Count the lines below that contain the word "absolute" and give only that number.

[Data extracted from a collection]
==================================================

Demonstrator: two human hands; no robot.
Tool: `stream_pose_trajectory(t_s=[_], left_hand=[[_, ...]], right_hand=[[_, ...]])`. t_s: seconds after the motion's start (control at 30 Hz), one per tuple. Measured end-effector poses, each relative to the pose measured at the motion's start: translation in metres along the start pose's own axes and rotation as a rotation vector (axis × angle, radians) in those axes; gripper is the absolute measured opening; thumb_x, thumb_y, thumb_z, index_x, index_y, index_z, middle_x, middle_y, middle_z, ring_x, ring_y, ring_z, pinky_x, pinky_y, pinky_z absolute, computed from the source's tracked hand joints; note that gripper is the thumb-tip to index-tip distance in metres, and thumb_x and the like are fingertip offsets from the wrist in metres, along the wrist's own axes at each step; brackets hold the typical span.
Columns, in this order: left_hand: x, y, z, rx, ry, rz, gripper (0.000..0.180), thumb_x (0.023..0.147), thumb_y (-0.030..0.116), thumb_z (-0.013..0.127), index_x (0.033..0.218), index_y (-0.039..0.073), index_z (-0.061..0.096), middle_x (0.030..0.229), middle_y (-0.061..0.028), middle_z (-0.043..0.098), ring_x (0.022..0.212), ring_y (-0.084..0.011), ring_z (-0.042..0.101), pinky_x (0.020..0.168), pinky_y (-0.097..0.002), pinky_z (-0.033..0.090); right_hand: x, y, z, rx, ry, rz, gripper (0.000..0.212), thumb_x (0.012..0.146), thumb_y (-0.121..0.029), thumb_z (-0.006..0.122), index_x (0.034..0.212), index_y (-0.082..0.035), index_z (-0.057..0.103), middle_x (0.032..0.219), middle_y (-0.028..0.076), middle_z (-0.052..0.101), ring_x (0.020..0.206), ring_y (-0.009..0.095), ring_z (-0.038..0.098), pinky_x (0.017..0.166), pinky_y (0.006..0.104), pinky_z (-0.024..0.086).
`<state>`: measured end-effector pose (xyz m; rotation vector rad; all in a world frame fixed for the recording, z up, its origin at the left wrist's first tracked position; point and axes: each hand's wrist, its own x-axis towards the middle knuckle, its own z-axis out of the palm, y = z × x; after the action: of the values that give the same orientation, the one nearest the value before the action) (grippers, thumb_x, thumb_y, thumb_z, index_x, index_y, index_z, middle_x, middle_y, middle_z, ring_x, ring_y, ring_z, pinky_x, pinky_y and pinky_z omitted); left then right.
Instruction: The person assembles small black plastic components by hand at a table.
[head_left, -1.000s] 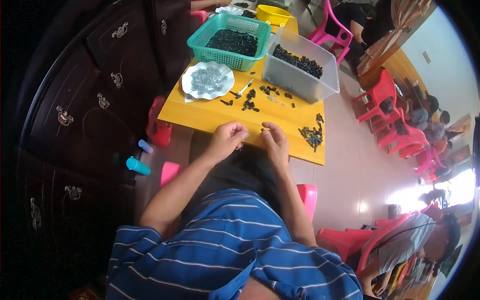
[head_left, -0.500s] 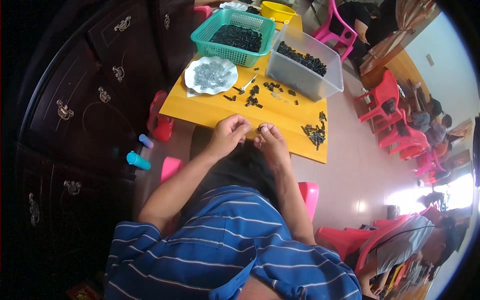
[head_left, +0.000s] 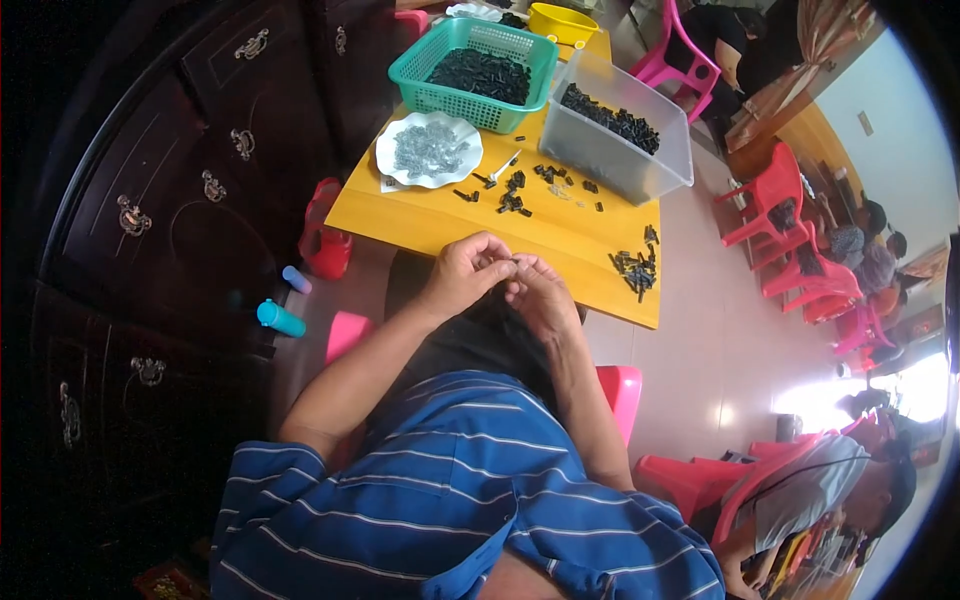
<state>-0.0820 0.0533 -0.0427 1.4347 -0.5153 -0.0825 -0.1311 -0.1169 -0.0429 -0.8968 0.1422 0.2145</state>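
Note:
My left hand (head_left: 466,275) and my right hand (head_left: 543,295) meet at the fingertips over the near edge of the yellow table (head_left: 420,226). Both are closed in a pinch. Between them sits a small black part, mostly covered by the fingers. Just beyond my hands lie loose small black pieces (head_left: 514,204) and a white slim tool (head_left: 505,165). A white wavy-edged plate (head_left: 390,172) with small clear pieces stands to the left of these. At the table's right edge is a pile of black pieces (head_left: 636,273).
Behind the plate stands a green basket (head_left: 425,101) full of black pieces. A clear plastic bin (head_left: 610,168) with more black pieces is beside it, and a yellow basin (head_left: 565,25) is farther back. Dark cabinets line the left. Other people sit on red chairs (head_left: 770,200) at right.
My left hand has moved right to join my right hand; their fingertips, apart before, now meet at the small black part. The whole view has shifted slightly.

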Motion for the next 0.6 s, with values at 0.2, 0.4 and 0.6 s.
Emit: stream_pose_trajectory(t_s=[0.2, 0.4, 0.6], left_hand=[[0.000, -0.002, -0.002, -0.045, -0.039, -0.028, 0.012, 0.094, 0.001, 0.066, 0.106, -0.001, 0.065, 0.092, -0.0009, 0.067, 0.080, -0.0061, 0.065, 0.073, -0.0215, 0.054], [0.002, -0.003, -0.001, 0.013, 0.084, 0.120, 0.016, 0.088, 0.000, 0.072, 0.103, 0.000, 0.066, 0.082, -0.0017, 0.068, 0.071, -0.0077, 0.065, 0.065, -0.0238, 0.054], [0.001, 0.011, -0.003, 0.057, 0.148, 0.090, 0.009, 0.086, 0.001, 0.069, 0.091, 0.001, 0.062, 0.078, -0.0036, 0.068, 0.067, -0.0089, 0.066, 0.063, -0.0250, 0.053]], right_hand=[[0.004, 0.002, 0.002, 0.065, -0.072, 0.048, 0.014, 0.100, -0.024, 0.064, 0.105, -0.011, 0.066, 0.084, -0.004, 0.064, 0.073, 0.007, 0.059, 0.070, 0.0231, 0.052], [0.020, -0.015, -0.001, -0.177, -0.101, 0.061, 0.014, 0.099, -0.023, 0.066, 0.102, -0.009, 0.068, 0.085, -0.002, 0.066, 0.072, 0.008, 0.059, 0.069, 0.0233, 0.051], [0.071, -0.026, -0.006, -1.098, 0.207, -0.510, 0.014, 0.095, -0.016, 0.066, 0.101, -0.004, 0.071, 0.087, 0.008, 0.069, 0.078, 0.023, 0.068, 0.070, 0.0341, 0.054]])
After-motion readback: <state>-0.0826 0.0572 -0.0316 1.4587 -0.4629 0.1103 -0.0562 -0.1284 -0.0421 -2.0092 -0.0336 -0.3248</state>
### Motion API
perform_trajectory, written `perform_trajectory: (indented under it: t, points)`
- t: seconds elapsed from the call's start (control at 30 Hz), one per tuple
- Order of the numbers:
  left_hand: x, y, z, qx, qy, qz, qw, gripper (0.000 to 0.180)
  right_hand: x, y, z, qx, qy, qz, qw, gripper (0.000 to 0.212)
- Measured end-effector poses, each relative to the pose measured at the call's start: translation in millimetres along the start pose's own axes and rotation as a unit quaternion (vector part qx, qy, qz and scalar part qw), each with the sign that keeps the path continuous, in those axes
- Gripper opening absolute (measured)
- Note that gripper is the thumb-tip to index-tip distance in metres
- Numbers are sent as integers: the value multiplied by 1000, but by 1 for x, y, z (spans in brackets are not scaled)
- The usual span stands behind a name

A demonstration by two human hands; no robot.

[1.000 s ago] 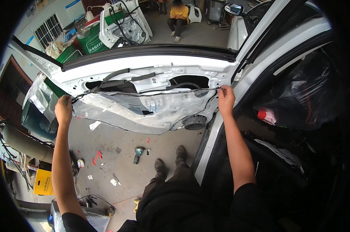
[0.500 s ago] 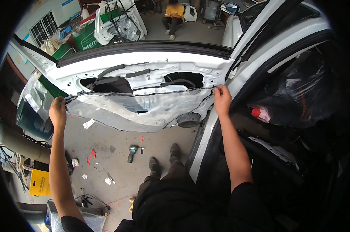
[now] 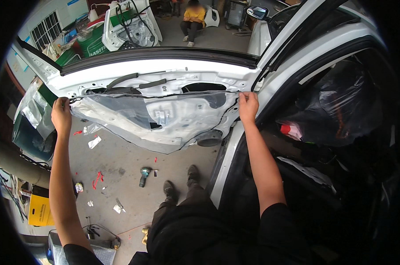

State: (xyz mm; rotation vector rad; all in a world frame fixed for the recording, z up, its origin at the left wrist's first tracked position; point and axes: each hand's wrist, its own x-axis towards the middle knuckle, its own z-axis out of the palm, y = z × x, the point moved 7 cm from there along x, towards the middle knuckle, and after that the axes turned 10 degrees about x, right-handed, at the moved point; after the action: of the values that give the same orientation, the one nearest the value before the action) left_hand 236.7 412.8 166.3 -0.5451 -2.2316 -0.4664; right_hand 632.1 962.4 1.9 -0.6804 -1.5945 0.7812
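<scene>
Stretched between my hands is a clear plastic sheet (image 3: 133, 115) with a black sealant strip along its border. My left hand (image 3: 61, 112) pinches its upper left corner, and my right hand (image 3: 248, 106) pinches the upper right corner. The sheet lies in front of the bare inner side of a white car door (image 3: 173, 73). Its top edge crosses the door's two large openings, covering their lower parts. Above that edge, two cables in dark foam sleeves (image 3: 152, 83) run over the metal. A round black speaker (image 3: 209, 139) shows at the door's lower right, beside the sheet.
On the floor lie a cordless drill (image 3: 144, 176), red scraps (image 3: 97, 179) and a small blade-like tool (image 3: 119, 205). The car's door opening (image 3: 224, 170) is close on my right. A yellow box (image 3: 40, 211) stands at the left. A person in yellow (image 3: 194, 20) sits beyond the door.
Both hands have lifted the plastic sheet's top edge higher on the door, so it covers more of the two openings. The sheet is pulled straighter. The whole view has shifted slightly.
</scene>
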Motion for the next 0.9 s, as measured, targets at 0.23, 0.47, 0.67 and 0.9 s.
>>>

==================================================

> [Task output]: 2